New Reader Alert – this
blog is a sequential release of a longer written piece. Each segment works hard
to ‘stand alone,’ but inevitably, they make more sense in context, which means
reading from the beginning post through to the latest post, which is actually
the current ‘end.’ Thank you for stopping by – please leave a comment; it would
be great to hear what you think about these ideas. With appreciation, Laurie
Serfdom in Modern America:
Forging Our Own
Chains
At the time women
entered the workforce it was morphing from a manufacturing-based economy to a
service-based economy, and the demand for workers who were educated (enough),
and cheap – a mere sixty cents on the dollar for what a man would have to be
paid - cannot be overstated. The marketplace drooled for these production units
and courted them ably with vast amounts of carefully orchestrated propaganda.

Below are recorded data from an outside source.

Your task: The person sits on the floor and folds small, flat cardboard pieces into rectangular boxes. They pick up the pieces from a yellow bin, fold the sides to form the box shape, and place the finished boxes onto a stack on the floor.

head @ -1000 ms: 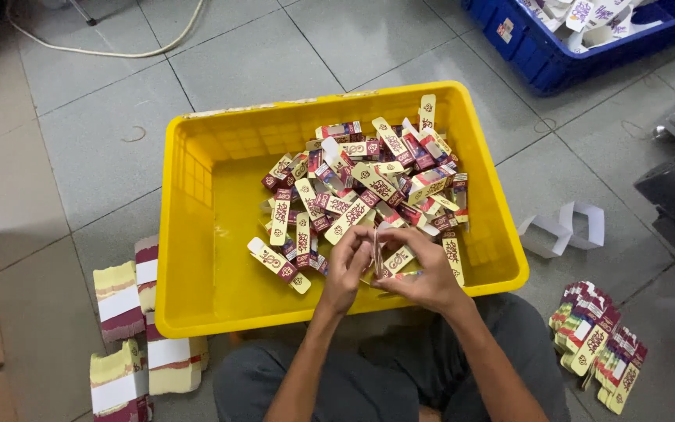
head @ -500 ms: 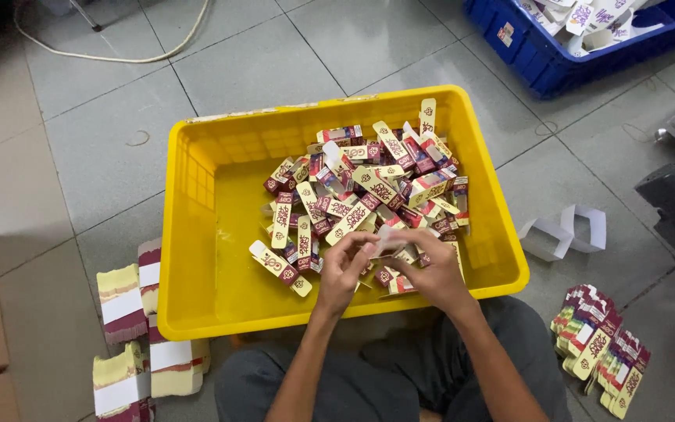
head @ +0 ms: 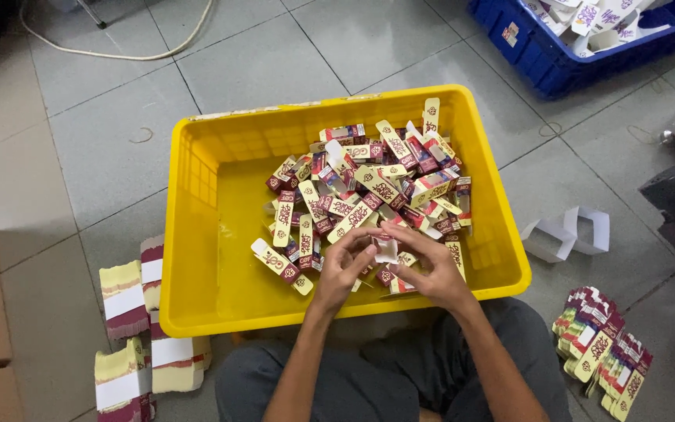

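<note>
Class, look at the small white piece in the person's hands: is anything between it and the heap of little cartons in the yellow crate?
Nothing visible does. The left hand and right hand pinch the white piece directly over the carton heap inside the yellow crate, with only open air beneath it.

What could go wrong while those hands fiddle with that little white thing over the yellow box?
The small white piece, pinched between the left hand and right hand, could slip into the heap of little cartons in the yellow crate and be hard to find. Pinching might also crease it.
</note>
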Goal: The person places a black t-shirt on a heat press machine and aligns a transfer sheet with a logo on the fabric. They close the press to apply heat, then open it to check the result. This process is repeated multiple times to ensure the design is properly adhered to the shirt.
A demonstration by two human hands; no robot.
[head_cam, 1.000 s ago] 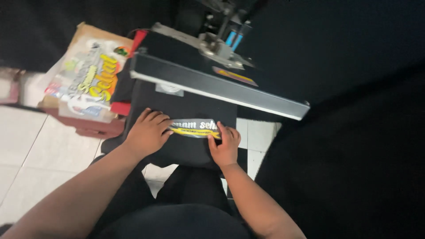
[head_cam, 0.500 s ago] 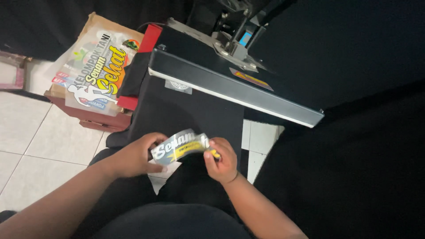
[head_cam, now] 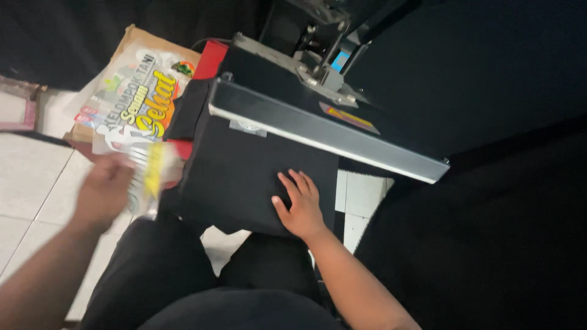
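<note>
A: Closest to the camera, what are the hands doing?

B: The right hand (head_cam: 301, 208) lies flat on the black garment (head_cam: 244, 177), fingers (head_cam: 292, 184) spread and pressing the cloth down. The left hand (head_cam: 105, 190) is off to the side, over the tiled floor (head_cam: 30, 177), pinching a printed film sheet (head_cam: 150, 177) between thumb and fingers; it is blurred, so the exact grip is hard to read.

A: How would that sheet handle?

B: My guess is light, thin and floppy, probably a bit slick. An edge or corner pinch suits it, keeping off the printed face.

A: And the garment?

B: Soft and limp. It drapes over the lower platen and hangs off the near edge, so a flat palm holds it smooth better than a pinch.

A: Further back?

B: The heat press (head_cam: 324, 122), its upper plate raised above the cloth. Left of it lies a stack of printed transfer sheets (head_cam: 131, 104) on brown card.
</note>
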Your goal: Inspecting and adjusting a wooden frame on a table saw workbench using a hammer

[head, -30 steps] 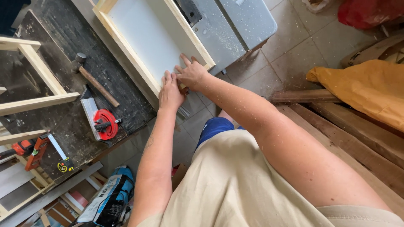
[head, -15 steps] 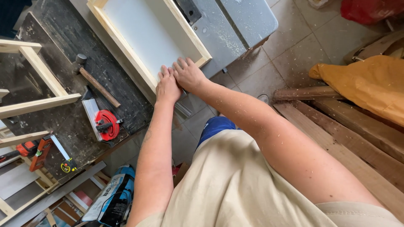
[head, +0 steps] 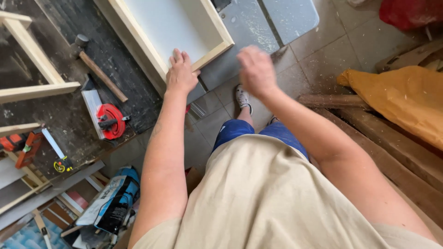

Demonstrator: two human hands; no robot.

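A dark, dust-streaked workbench [head: 69, 115] fills the left side, with a grey tiled floor [head: 318, 50] scattered with sawdust to the right. On the bench's near edge lies one shallow wooden tray [head: 138, 37], pale frame around a white panel, nothing inside it. The left hand [head: 181, 74] lies flat on the tray's near corner, fingers spread and pressing the frame, not curled round it. The right hand [head: 256, 70] hangs in the air just beside that corner, off the wood, blurred, fingers loosely bent and holding nothing. One hammer [head: 97, 69] lies on the bench, and one red tool [head: 110, 121] below it. One open wooden frame [head: 37, 69] sits at far left. Right of the floor: one mustard cloth [head: 397, 101] draped over stacked planks [head: 392, 147].
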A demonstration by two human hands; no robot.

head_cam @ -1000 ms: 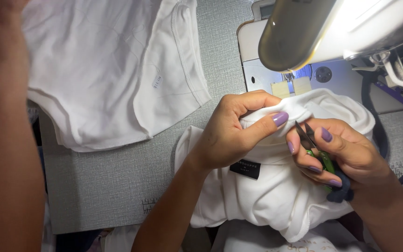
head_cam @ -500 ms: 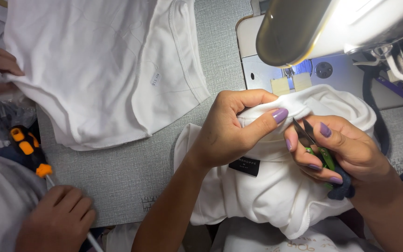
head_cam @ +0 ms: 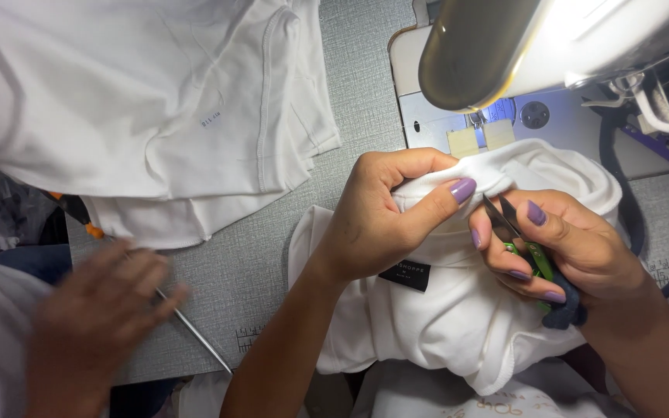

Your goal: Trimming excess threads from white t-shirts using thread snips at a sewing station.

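The left hand [head_cam: 385,220] pinches the folded white cotton garment [head_cam: 458,325]; at its three o'clock, the right hand [head_cam: 563,248] grasps small green-handled thread snips [head_cam: 514,232].

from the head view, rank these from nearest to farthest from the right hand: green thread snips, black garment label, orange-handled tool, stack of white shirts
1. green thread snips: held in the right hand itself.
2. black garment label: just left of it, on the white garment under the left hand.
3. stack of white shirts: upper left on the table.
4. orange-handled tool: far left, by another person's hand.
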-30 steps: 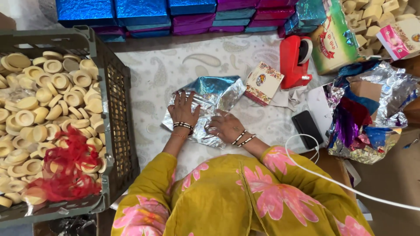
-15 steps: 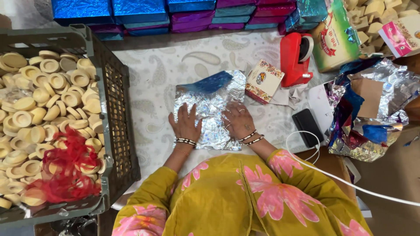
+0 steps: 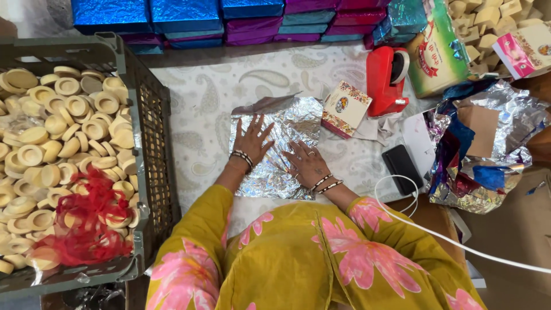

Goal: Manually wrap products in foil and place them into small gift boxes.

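While pressed flat under both open palms, lay thin, light and crinkly: silver foil sheet [image 3: 275,146].
Held nothing in either grip, left hand [image 3: 252,139] and right hand [image 3: 305,163] splayed; best pinched at free edges beyond fingertips, tear-prone.

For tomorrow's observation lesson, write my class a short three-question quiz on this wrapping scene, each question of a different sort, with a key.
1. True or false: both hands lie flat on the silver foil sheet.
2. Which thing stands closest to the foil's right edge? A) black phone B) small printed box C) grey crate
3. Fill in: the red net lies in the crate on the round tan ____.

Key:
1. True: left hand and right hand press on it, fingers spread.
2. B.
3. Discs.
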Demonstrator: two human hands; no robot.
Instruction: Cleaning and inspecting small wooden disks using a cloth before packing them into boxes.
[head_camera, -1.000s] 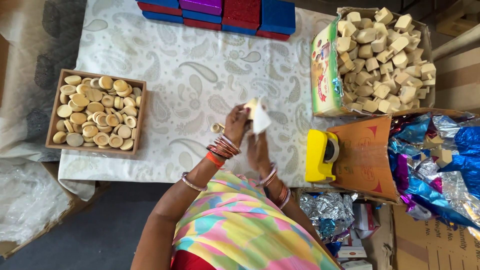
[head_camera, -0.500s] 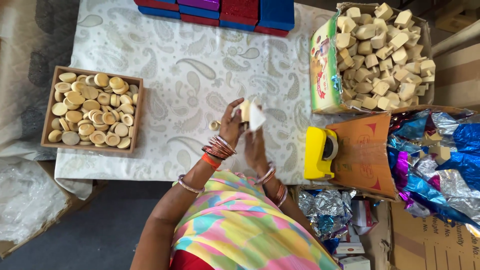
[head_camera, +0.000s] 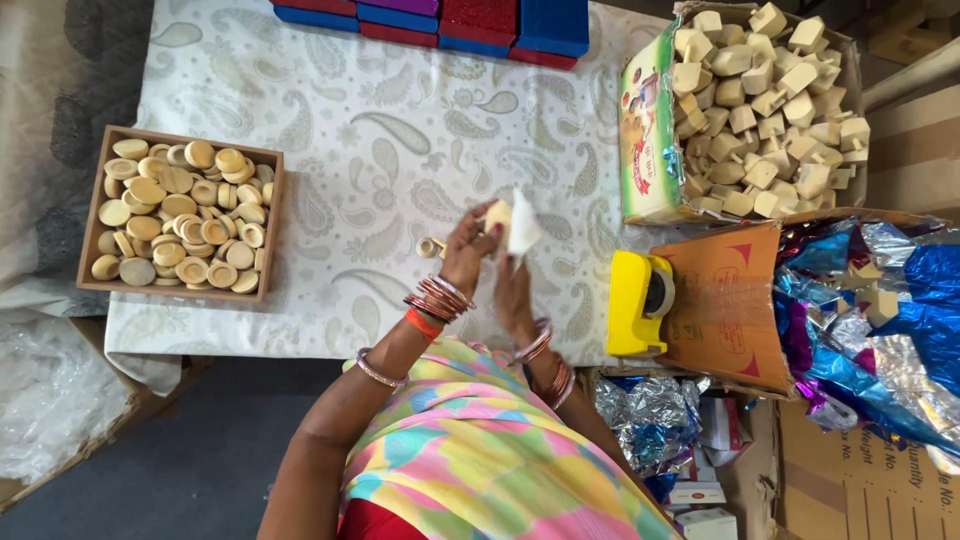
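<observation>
Head view shows the left hand (head_camera: 470, 250) pinching a small wooden piece (head_camera: 497, 214) with white paper (head_camera: 523, 232) (partly wrapped) mid-bench (head_camera: 330, 110). Right hand (head_camera: 512, 295) sits just beneath, its grip hidden.

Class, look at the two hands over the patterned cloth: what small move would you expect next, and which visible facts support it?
Probably folding the white sheet further around the tan wooden piece. The left hand pinches the piece, the right hand is just below, and the sheet covers only one side.
</observation>
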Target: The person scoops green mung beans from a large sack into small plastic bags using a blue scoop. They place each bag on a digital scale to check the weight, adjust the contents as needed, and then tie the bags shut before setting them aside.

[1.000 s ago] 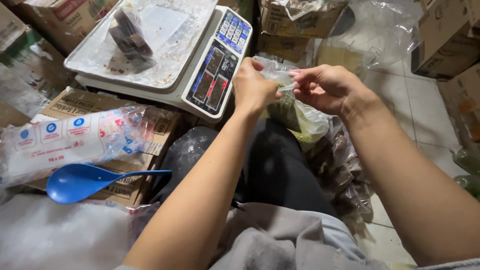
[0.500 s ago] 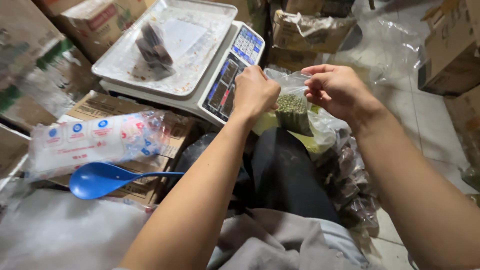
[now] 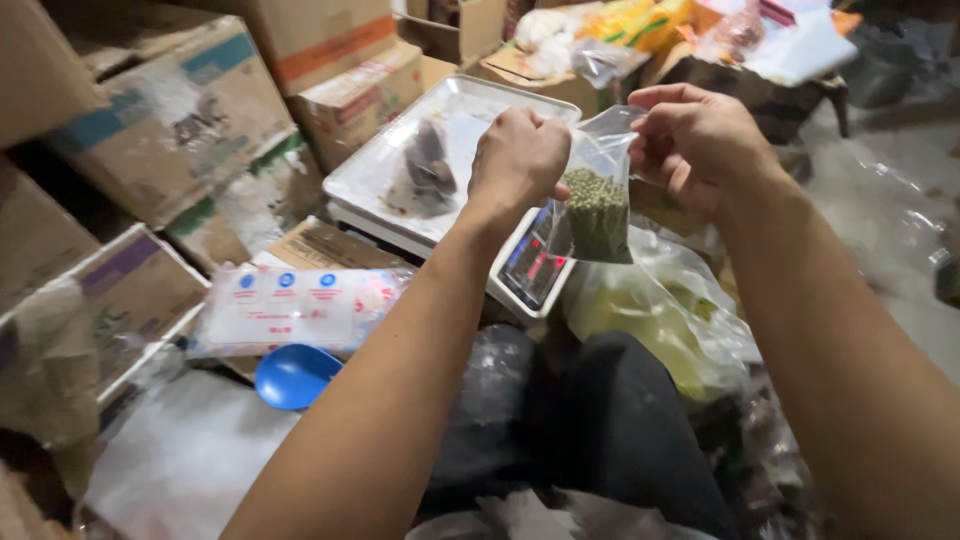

The temporary solution for families became part of the new permanent problem - overall
wages in society for all earners began to fall (wages are determined the same
way other prices are – by supply and demand) and women who had planned to
temporarily shore up the family’s economies now found themselves trapped like
lobsters in a one-way trap. Employers no longer needed men to do the heavy,
dirty, hard, and sometimes dangerous work of manufacturing, so women who had
high literacy rates, and who fit easily into ‘customer service’ positions were
the perfect fit for the new mostly part-time jobs in the mushrooming service
industry (which would never pay them or their husbands a living wage again).
Now, in the 21st
century, even the addition of a wife’s income to the family budget is not
enough. In most families, it is no longer enough to have two income earners, as
families must additionally go into debt in order to maintain a family lifestyle
that was previously managed on one income,
only five decades ago. As I researched the phenomenon of vanishing income, I
came to realize that Americans had been duped. Not just women, but Americans across
the board. In the last five decades real wages have fallen dramatically, social
protections have decreased, wages are perennially stagnant, debt-drowned young
college graduates cannot find work in their fields, and we have lost a
staggering amount of wealth in the financial melt-down that few of us
participated in constructing. We are in shockingly bad condition, and in many
more ways than just economically.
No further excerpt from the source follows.